À peine arrivé, on rejoint l’hôtel, on s’installe, et la ville éternelle commence déjà à murmurer ses promesses. Le temps de respirer, de se détendre, et Rome se laisse approcher avec cette douceur qui n’appartient qu’à elle. Très vite, la ville révèle sa grandeur. Les vestiges de l’Empire surgissent comme des géants immobiles : le Colisée, majestueux et chargé d’histoires, le Forum où l’on croit encore entendre l’écho des voix antiques, la colline du Palatin qui domine la ville comme un balcon sur les origines du monde romain. Chaque pas semble ramener le passé à la surface, comme si Rome refusait de laisser ses siècles dormir. Puis vient le Vatican, éclatant de beauté et de spiritualité. Les galeries des Musées du Vatican déploient leurs trésors, la Chapelle Sixtine coupe le souffle, et la basilique Saint‑Pierre impose son silence sacré. Devant la « Pietà » de Michel‑Ange, le temps semble suspendu, comme si l’art avait trouvé là sa forme la plus pure.

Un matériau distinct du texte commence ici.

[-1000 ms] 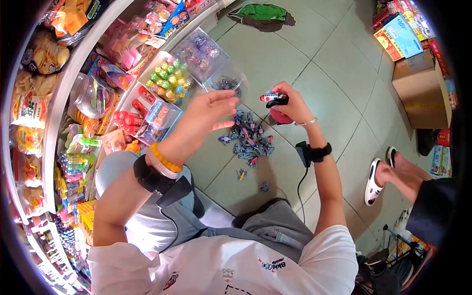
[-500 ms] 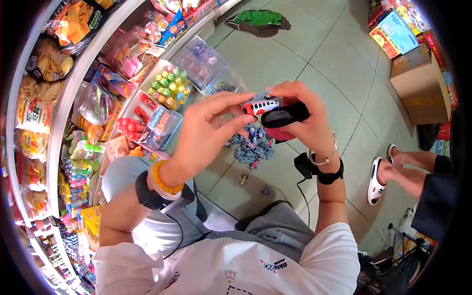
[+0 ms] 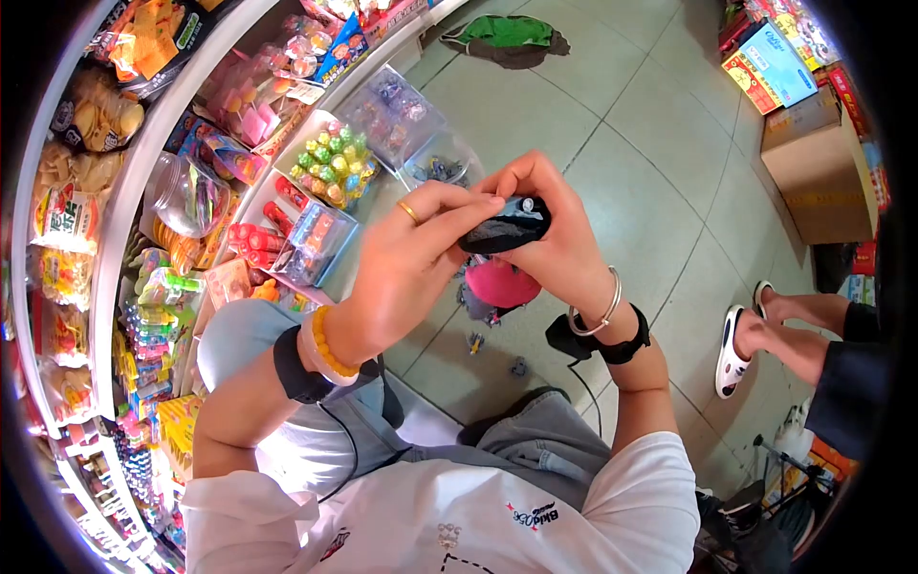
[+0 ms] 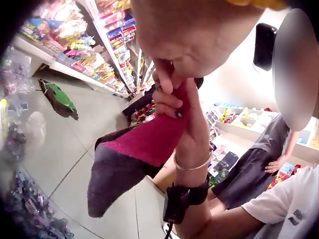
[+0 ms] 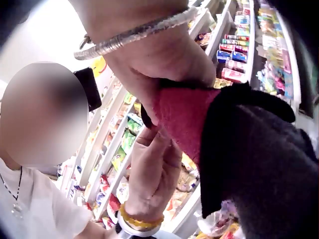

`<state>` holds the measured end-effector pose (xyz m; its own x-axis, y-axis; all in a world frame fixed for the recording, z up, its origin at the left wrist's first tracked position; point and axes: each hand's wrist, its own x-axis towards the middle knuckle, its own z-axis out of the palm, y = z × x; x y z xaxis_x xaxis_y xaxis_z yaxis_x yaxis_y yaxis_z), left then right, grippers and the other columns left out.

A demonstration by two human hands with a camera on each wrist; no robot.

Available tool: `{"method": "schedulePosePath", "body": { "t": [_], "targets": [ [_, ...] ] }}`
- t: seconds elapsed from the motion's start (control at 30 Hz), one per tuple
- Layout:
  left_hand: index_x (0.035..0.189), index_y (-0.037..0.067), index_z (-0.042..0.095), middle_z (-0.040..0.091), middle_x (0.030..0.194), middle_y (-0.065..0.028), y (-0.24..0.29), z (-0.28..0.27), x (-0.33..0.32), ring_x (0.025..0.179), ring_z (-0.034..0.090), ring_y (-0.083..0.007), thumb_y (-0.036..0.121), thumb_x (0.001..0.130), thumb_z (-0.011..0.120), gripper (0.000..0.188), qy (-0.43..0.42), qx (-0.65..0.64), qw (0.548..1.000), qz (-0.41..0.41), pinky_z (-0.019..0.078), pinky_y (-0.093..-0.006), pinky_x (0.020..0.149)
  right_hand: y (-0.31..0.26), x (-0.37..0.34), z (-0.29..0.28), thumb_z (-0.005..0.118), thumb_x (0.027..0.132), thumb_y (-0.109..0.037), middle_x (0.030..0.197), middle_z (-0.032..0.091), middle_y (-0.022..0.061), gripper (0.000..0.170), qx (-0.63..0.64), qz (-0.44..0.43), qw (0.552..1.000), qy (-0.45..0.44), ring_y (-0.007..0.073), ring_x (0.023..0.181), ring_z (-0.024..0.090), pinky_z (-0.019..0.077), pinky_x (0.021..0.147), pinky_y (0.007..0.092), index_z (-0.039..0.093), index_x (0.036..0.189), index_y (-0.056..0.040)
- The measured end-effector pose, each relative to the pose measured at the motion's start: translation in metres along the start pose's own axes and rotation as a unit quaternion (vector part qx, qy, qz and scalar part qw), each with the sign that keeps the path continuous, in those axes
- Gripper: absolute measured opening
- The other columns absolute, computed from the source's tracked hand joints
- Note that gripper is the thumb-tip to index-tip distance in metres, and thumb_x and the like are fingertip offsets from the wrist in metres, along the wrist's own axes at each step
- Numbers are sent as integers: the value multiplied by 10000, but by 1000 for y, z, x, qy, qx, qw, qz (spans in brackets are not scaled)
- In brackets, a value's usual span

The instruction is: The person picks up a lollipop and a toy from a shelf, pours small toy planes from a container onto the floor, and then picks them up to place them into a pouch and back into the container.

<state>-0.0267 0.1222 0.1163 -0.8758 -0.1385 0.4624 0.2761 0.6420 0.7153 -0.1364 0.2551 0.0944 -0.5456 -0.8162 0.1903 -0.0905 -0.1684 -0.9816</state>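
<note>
Both hands meet at chest height over the floor. My right hand (image 3: pixel 550 215) grips a cloth (image 3: pixel 502 284), pinkish red on one side and dark grey on the other, which hangs below the fingers. In the left wrist view the cloth (image 4: pixel 144 144) droops in a long fold. The left hand (image 3: pixel 392 263) pinches with thumb and forefinger at the dark bundle's left end. A small toy bus (image 3: pixel 526 205) is between the hands, mostly hidden; only a dark, shiny bit with a silver spot shows. Below lies a heap of small grey toys (image 4: pixel 35 209), largely covered by the cloth in the head view.
Shelves of packaged snacks (image 3: pixel 72 220) line the left. A box of foil-wrapped sweets (image 3: pixel 330 167) and clear plastic bins (image 3: pixel 392 110) stand beside them. A green and dark cloth (image 3: pixel 507 38) lies on the floor. At right are a cardboard box (image 3: pixel 822 177) and another person's foot (image 3: pixel 733 354).
The left hand has come over to the right hand and taken hold of the toy bus. The bus has turned from its red and white side, and the cloth now hangs lower.
</note>
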Motion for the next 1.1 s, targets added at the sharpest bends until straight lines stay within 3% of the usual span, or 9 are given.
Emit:
{"method": "schedulePosePath", "body": {
  "t": [0.07,0.2,0.37,0.47,0.57,0.7,0.9,1.03,1.1],
  "targets": [
    [1030,15,631,604,943,-102,-1,-1,1,749,608,-219,-112,689,644,364,7,2,1000,12,494,-270,646,-16,-1,-8,617,754,55,933,561,69,335,112,120,985,-48,129,691,608,505,602,244,422,1006,-49],
    [1020,12,634,609,929,-109,4,-5,3,756,614,-226,-91,722,637,316,-9,-11,1000,13,496,-279,648,-6,-3,-25,514,824,76,937,565,81,286,89,37,987,-126,120,558,599,498,498,227,411,1065,-39],
    [1010,-20,626,624,927,-103,-4,-5,5,795,628,-180,-49,772,627,240,15,-92,992,-83,524,-273,675,-14,-1,-50,448,819,77,1018,592,124,294,-31,77,988,-129,105,466,529,459,523,212,488,1104,15],
    [1056,-41,597,608,980,-100,-30,-15,22,870,617,-169,-15,811,621,248,65,-197,954,-215,542,-261,711,-6,2,-70,456,855,66,952,655,145,270,11,71,994,77,76,474,531,449,485,191,545,1102,2],
    [1126,-50,546,592,1017,-108,-64,-21,33,910,611,-174,25,852,597,288,115,-242,904,-333,549,-258,737,-13,1,-91,454,868,33,955,666,166,250,22,18,990,141,58,437,467,407,462,173,545,1100,10],
    [1206,-34,480,581,1050,-121,-105,-10,33,943,604,-190,36,865,584,364,170,-349,826,-409,546,-281,778,-21,-5,-97,455,874,12,938,669,156,242,8,-6,985,173,47,429,432,383,455,164,548,1097,6],
    [1251,2,431,568,1086,-126,-115,-1,30,989,587,-225,29,870,567,405,170,-351,792,-471,535,-359,830,-12,-14,-99,434,866,9,903,670,145,277,-6,18,985,174,30,414,367,347,431,170,545,1120,5],
    [1269,24,429,555,1131,-125,-94,-2,30,998,585,-231,47,882,552,407,158,-352,798,-463,537,-352,821,28,-12,-105,485,811,53,790,643,44,311,-157,138,975,79,46,442,424,372,440,182,581,1078,-75],
    [1279,29,422,549,1160,-126,-81,-3,29,1000,585,-229,56,885,550,415,136,-364,803,-452,537,-342,818,99,-10,-118,536,776,48,776,641,90,291,-351,78,927,-107,173,608,590,471,593,286,590,1036,-69]
  ]
}}
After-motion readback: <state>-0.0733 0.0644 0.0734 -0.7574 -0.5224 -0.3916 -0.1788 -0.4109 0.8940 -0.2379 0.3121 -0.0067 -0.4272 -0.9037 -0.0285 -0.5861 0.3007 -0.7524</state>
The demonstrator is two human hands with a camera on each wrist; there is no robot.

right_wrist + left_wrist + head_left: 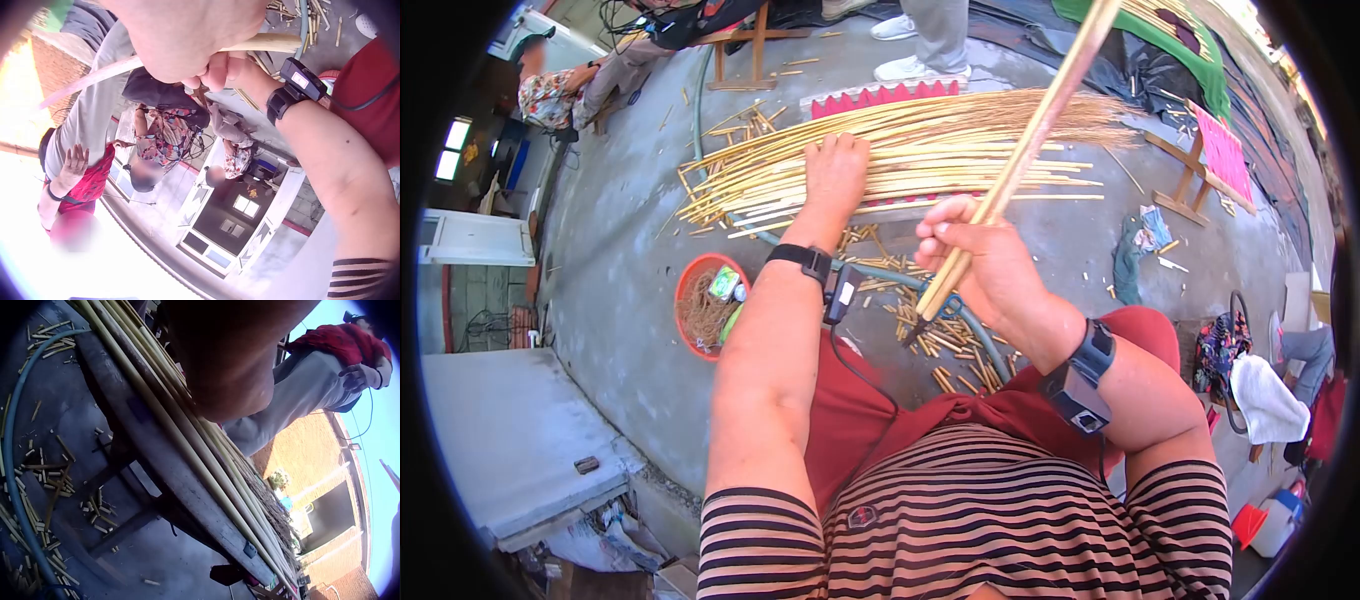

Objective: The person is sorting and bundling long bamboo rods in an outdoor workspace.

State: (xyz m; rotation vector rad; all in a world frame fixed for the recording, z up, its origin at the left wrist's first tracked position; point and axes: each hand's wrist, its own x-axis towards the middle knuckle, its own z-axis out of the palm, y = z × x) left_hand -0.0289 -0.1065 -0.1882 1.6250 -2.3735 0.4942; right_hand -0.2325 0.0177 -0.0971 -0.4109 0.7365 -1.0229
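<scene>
Straight ahead, crosswise, lies a wide bundle of long stalks (930,150), brushy at its right end and uneven at its left. Beneath it runs a low stand (169,465); squaring up the left ends on this support would probably keep the stalks from crossing. A single stalk (1042,115), as it appears, slants up and away, passing over the bundle from the head camera's view. Held so low, it likely swings widely at its far end, so small, slow turns of the wrist should serve better than sweeps of the arm.

The hands work apart. The left hand (837,180) lies over the bundle, though whether its fingers grip any stalks I cannot tell; light, even pressure would likely steady the layer without bending it. The right hand (1000,265) is wrapped round the raised stalk near its lower end, a sensible place for control, provided the grip is loose enough to let the stalk roll. Below, many short cut pieces (956,335) are strewn about; better not to let the stalk's lower end snag among them.
</scene>
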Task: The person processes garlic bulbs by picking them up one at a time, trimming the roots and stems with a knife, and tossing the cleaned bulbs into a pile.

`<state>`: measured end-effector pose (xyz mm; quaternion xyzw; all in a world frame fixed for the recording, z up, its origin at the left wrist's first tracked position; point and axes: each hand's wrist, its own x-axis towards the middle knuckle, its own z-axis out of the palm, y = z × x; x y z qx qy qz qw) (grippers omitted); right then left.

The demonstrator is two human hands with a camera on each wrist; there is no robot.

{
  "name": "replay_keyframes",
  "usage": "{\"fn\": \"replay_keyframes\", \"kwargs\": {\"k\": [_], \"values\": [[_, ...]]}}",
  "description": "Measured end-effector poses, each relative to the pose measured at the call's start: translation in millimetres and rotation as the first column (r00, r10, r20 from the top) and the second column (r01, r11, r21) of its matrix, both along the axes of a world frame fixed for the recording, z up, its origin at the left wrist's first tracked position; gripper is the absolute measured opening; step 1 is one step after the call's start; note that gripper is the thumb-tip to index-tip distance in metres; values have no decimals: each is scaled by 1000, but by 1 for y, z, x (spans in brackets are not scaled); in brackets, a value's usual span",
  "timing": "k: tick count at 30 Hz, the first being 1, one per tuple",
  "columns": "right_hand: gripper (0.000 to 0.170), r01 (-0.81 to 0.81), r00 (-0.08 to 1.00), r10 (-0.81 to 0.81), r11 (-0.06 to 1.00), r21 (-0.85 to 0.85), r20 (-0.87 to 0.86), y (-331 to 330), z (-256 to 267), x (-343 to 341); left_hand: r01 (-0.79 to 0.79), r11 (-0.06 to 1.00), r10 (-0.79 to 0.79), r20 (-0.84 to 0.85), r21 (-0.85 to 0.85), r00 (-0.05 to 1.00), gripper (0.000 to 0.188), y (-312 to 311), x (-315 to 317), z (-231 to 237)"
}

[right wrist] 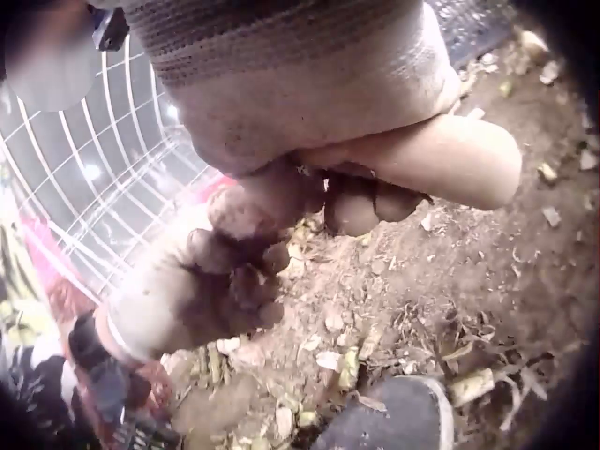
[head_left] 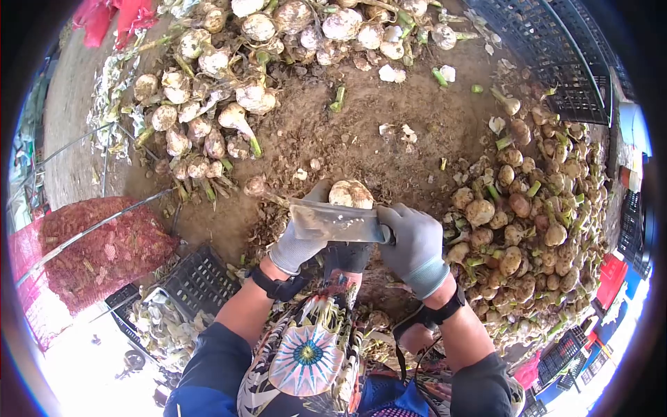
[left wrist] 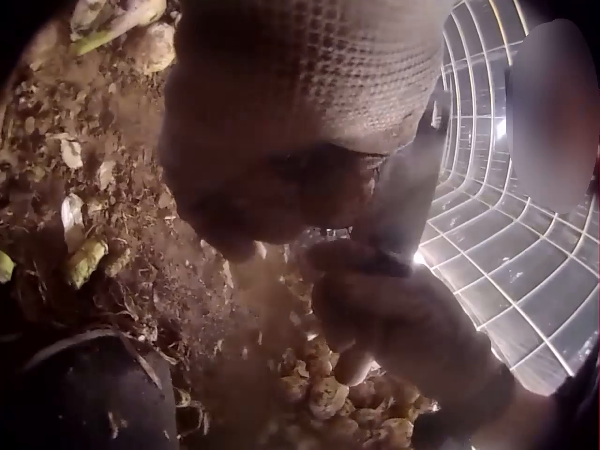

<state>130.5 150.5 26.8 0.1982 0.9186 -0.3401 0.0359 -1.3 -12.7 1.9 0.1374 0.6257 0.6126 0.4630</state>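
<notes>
My gloved right hand (head_left: 415, 243) grips a cleaver (head_left: 333, 224). Its broad blade lies across the view between my hands, and its wooden handle (right wrist: 459, 161) sticks out of the fist in the right wrist view. The gloved left hand (head_left: 299, 244) holds a garlic bulb (head_left: 351, 194), pale and dirt-streaked, just beyond the blade. Part of that hand's fingers is hidden behind the blade. Left of the blade, a smaller garlic head on a stalk (head_left: 257, 186) points outward. In the left wrist view the glove (left wrist: 300, 103) hides most of the grip.
Untrimmed garlic with stems (head_left: 201, 104) is heaped at the far left. A large pile of cut bulbs (head_left: 542, 215) lies to the right. A full red mesh sack (head_left: 104, 243) and a black crate (head_left: 201, 281) stand at left; more black crates (head_left: 549, 48) are at far right.
</notes>
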Motion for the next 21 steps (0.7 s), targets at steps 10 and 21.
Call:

Lorsque l’on quitte Rome en train à grande vitesse, c’est une autre Italie qui s’ouvre. Naples apparaît avec son énergie brute, sa lumière vive, son caractère vibrant. La ville se découvre librement, au rythme des ruelles, des places animées, des parfums qui s’échappent des cuisines et racontent une autre histoire, plus populaire, plus instinctive, mais tout aussi profonde. Naples ne se visite pas : elle se ressent, elle se vit, elle vous entraîne dans son mouvement.